Les partis politiques et autres organismes qui participent à la campagne ont aussi eu droit à un cours de sécurité informatique. Les experts de la Direction Cybernétique les ont mis en garde contre les vols de données, notes stratégiques, échanges de mails confidentiels, toutes informations qui, si elles faisaient l’objet de divulgation publique à des fins d’ingérence dans le processus démocratique, pourraient influer sur l’issue du vote.

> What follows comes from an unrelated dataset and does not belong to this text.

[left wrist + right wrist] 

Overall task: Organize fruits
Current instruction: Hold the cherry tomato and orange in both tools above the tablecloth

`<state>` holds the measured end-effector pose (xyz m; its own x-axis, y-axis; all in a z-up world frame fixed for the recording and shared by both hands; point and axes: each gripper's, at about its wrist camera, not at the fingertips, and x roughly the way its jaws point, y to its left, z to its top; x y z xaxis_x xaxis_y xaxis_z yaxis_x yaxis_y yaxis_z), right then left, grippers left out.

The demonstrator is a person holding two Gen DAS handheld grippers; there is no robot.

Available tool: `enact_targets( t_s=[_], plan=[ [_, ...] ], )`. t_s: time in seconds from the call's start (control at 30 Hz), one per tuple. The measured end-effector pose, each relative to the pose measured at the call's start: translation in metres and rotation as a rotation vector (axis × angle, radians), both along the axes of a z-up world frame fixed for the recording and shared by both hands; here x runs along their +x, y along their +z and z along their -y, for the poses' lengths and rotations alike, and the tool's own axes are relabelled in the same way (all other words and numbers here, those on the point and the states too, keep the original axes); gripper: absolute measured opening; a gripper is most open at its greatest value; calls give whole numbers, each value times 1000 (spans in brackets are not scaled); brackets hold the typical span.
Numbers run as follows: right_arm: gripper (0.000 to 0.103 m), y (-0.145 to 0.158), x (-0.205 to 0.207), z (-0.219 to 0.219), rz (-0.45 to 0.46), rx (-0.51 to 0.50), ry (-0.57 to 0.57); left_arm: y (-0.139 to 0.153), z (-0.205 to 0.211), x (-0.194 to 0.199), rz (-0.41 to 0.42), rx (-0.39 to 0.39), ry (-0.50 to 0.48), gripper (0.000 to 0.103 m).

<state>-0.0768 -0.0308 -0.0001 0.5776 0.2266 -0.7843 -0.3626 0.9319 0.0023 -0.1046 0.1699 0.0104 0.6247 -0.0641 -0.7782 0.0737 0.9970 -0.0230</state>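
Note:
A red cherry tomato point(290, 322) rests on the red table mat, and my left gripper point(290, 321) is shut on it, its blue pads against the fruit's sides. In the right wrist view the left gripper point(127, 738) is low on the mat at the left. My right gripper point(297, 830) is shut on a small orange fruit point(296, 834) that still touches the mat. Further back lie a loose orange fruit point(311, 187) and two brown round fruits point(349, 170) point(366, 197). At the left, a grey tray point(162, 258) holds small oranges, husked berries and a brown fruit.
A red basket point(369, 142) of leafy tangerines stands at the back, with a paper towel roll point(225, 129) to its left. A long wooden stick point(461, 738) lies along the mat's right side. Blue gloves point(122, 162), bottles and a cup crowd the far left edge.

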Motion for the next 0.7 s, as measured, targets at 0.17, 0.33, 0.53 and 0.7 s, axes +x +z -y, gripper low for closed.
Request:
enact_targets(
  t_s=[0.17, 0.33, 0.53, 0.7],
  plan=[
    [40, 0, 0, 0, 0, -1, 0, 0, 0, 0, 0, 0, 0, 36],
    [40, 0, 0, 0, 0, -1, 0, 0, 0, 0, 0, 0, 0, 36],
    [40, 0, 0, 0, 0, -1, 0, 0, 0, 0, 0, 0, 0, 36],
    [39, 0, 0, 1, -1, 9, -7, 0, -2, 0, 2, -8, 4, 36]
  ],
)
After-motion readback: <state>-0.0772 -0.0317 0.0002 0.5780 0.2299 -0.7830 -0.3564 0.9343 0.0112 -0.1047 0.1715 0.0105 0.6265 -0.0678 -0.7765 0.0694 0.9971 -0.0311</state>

La Direction Cybernétique a même mis à disposition un numéro d’urgence pour permettre à toutes ces institutions de signaler en temps réel une attaque contre leurs serveurs ou un piratage de leurs données. A un mois du scrutin, ni la Direction Cybernétique ni le Shin Beth, qui sont en contact permanent, ne faisaient état d’attaques en cours. Quant au trafic de fake news et de bots sur les réseaux sociaux israéliens, il était toujours en progression, mais sans atteindre un seuil critique pour la fiabilité des communications politiques.
L’angoisse des 48 heures
Il est d’autant plus délicat de maintenir sur la durée le niveau d’alerte, que l’on sait désormais que ce sont les derniers jours de la campagne qui sont les plus exposés. Mettant à profit les législations qui interdisent la publication de sondages ou d’informations à caractère politique – en Israël, il s’agit essentiellement des dernières 48 heures -, c’est le moment le plus favorable pour une cyberattaque. L’organisation Anonymous devrait d’ailleurs tenter un assaut de ce type pour son action annuelle contre Israël, qui coïncidera cette année avec la fin de la campagne électorale. Les activistes agissent toujours de la même manière : ils saturent les serveurs des sites internet ciblés par une masse de connexions simultanées et en prennent le contrôle pour diffuser leurs propres messages. Cette fois, la cible pourrait être tous les opérateurs liés aux élections : sites institutionnels, médiatiques ou politiques.